Talk to your family. It makes no sense to spend days trawling through databases to find out your great-grandmother’s surname if someone in the family already knows it. So first, talk to parents, aunts, uncles, cousins, grandparents etc., and find out what they know. Most families have at least one individual who keeps track of the extended network of relatives, and if you can trace her (it usually is a woman), you’re off to a good start.



You can’t place any importance on the precise spelling of any of the surnames you’re dealing with. Although the spelling matters to us now, before the 20th century extraordinary variations regularly occur in different records – illiteracy was widespread and large numbers spoke Irish as their native language. Most people simply had more important things on their minds than how their name might be spelt in a record in a foreign language.

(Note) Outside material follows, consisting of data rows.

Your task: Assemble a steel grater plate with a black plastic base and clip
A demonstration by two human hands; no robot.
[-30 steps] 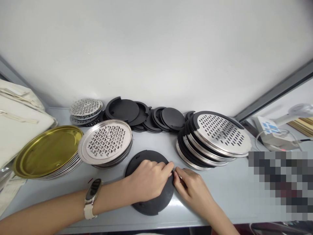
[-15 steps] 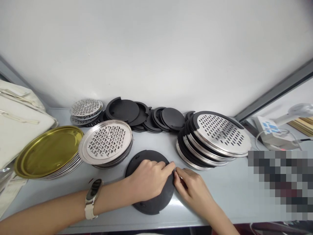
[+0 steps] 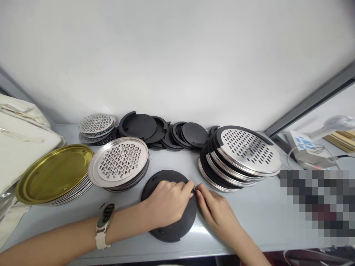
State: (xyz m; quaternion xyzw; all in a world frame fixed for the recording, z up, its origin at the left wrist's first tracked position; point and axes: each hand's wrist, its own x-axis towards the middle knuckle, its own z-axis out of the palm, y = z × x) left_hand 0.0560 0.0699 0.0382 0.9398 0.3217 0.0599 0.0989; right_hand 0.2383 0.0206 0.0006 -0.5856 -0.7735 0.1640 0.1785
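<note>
A round black disc lies flat on the table near the front. My left hand, with a watch on its wrist, rests over the disc, its fingers curled closed toward the right rim. From the right, my right hand meets it there, thumb and forefinger pinched together. A tiny, thin, shiny piece shows between the fingertips of both hands; its kind is too small to tell. The curled fingers of my left hand hide part of what they grip.
A grater-plate stack and gold lids stand left. Smaller grater discs and black round parts line the wall. Black-rimmed grater plates rise to the right, near a white device. A cream bag is far left.
My left fingertips have drawn slightly back to the left. My right thumb and forefinger have closed nearer together and shifted a little left and up. The disc stays in place.
</note>
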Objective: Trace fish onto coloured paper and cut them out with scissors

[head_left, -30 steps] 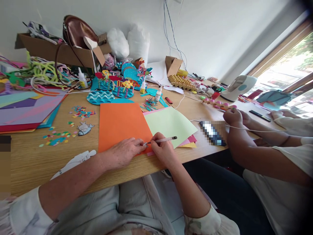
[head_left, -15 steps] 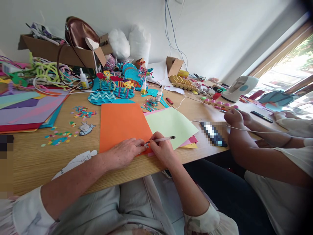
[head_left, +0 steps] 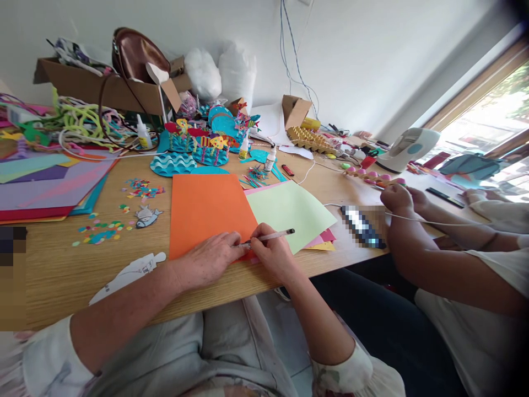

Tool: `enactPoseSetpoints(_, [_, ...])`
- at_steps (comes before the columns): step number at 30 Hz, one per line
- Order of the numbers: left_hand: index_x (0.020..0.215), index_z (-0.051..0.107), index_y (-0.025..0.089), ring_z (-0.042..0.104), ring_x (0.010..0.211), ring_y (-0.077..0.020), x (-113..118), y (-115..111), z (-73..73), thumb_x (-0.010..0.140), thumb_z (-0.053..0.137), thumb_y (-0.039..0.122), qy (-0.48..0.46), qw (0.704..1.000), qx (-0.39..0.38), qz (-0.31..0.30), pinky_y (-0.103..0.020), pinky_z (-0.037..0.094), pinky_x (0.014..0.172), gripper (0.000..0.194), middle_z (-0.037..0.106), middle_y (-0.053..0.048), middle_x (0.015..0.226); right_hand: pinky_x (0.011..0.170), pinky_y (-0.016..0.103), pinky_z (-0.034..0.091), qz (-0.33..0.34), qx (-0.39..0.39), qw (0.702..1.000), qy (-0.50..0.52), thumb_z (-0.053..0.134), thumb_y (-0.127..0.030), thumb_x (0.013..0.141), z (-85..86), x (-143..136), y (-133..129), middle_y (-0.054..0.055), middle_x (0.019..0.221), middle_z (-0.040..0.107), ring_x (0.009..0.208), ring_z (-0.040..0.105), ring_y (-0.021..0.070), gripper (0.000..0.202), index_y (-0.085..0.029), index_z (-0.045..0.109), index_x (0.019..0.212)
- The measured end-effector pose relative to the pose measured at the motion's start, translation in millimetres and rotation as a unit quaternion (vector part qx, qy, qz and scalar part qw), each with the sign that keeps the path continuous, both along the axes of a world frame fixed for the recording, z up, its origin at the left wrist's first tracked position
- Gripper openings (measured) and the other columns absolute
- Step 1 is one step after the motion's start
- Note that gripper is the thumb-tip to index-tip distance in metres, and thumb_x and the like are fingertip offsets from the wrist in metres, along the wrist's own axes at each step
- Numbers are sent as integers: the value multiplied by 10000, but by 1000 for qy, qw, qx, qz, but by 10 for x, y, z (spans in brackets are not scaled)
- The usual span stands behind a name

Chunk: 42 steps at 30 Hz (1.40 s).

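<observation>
My right hand [head_left: 273, 249] is closed around a pen [head_left: 278, 235], which slants with its dark end up to the right. Its tip is low over the near right part of an orange sheet [head_left: 209, 207]. My left hand [head_left: 212, 256] lies palm down along the sheet's near edge, fingers stretched towards the pen tip. Whatever is under those fingertips is mostly hidden. Beneath and right of the orange sheet are a pale green sheet [head_left: 291, 212] and pink and yellow ones. By my left forearm lies a white paper cutout [head_left: 128, 275].
Left lie a grey fish cutout [head_left: 147, 216], confetti dots [head_left: 101, 231] and a stack of coloured sheets [head_left: 49, 187]. Behind are blue fish decorations [head_left: 210, 149], glue bottles [head_left: 270, 160] and a cardboard box [head_left: 99, 91]. On the right, another person's hands [head_left: 399, 198] work near a phone [head_left: 361, 226] and cable.
The pen tip has shifted slightly left towards my left fingers, and the small dark-and-white detail between my hands is now more covered. Otherwise the table is the same.
</observation>
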<state>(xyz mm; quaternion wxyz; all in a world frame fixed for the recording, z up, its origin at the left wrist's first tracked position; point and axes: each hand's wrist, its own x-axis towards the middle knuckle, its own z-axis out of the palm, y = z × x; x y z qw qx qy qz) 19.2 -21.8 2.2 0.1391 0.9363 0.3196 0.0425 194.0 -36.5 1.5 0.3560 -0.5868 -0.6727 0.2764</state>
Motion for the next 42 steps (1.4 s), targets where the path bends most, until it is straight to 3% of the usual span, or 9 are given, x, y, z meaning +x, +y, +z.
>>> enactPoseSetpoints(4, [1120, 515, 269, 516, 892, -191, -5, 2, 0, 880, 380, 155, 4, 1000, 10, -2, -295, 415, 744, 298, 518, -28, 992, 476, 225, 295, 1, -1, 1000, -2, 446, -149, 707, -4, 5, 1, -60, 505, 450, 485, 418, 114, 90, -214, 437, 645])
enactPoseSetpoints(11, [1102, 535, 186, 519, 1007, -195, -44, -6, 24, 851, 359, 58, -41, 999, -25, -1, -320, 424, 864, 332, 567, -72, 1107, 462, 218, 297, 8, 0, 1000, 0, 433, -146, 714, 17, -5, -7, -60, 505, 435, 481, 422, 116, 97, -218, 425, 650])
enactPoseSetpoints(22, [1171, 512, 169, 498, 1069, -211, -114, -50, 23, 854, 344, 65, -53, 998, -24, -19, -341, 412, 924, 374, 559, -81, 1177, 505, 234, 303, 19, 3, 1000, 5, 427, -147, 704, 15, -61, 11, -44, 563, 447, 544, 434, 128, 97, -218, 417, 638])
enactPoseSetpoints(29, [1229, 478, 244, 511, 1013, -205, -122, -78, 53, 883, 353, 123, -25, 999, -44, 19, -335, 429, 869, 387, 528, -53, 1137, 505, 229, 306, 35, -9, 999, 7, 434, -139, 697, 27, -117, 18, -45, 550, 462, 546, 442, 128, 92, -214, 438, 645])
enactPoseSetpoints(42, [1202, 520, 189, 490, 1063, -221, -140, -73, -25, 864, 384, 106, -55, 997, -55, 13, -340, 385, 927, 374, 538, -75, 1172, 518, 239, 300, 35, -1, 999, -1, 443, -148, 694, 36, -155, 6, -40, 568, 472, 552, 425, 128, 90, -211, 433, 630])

Reported ages are almost never accurate. Before 1900, only a few very privileged children celebrated birthdays and without a celebration, why would you need to know a precise date? In addition, hardly any unfortunate souls over the age of 40 feel as old as they actually are. Put the two together and you have the prefect recipe for unlikely numbers of people reporting their ages as 30, 40, and 50. The moral is simple. Be sceptical. Be very sceptical.


The amount of information you’re dealing with can grow very quickly, especially in the early stages, so it’s a good idea to decide at the outset on a way of storing information that makes it easy for you to find things quickly. Most people pick up and put down family history research episodically, and the less time you waste hunting for something you just know you wrote down on the back of something somewhere, the easier the research will be. A shoebox with alphabetical index cards for each individual is perfectly fine. So is a loose-leaf binder. There are also some inexpensive software packages and websites that allow you easily to store and retrieve complex family information.

START FROM – The 1901 and 1911 census site – – is by far the best place to dip a toe in the water: it’s free, intuitive and has images of all the original census forms. Find your great-grandparents here, and you’re hooked.


As far as research is concerned, the only cast-iron rule is that you start from what you know and use it to find out more. It is almost impossible to take a historical family and try to uncover what your connection might be. Instead, think of yourself as a detective, taking each item of information as potential evidence and using it to track down more information that in turn becomes evidence for further research.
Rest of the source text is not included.